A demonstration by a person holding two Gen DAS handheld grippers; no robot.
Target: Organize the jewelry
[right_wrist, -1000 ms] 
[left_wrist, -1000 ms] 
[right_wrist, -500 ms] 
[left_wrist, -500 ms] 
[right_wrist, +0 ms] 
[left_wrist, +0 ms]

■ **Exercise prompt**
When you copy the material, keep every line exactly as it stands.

■ **Solution for this problem**
A demonstration by a person holding two Gen DAS handheld grippers; no robot.
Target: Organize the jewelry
[right_wrist, -1000 ms] 
[left_wrist, -1000 ms] 
[right_wrist, -500 ms] 
[left_wrist, -500 ms] 
[right_wrist, +0 ms] 
[left_wrist, +0 ms]

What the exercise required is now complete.